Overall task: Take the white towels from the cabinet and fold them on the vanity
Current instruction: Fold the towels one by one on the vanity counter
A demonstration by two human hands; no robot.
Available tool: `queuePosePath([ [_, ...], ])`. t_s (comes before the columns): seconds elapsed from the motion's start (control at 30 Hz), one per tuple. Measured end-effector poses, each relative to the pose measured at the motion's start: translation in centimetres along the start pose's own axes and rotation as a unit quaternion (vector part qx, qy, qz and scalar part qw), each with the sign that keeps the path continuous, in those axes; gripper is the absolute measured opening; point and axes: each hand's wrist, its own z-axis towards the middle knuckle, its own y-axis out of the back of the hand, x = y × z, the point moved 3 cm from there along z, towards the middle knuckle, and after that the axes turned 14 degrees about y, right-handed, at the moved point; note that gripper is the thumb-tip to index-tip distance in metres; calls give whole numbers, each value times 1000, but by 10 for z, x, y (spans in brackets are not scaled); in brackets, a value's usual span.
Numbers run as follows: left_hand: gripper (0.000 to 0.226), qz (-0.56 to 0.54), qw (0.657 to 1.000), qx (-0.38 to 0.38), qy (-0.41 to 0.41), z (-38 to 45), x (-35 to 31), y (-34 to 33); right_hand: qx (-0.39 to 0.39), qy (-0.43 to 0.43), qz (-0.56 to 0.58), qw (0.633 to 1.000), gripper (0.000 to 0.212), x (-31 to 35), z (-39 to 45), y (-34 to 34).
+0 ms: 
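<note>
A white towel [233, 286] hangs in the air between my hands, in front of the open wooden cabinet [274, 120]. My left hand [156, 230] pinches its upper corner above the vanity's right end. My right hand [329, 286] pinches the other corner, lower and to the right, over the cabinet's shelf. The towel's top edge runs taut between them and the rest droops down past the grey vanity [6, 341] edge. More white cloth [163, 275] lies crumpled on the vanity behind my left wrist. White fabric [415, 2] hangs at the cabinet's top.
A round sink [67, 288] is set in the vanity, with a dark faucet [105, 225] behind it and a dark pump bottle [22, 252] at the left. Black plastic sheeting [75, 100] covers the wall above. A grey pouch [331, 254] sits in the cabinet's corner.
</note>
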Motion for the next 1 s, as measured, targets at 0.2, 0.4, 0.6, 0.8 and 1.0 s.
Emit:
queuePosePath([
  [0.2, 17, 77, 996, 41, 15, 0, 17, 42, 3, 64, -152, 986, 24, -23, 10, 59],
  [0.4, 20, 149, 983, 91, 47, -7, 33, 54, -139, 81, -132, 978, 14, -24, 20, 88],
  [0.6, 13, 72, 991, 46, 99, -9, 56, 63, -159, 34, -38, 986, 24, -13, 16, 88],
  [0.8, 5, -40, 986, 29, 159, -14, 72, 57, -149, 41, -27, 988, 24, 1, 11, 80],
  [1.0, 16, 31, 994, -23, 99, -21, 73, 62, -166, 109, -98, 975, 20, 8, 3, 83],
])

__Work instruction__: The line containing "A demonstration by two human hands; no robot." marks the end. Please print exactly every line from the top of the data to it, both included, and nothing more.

__Exercise result__:
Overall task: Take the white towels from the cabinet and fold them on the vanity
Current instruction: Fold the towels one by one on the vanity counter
A demonstration by two human hands; no robot.

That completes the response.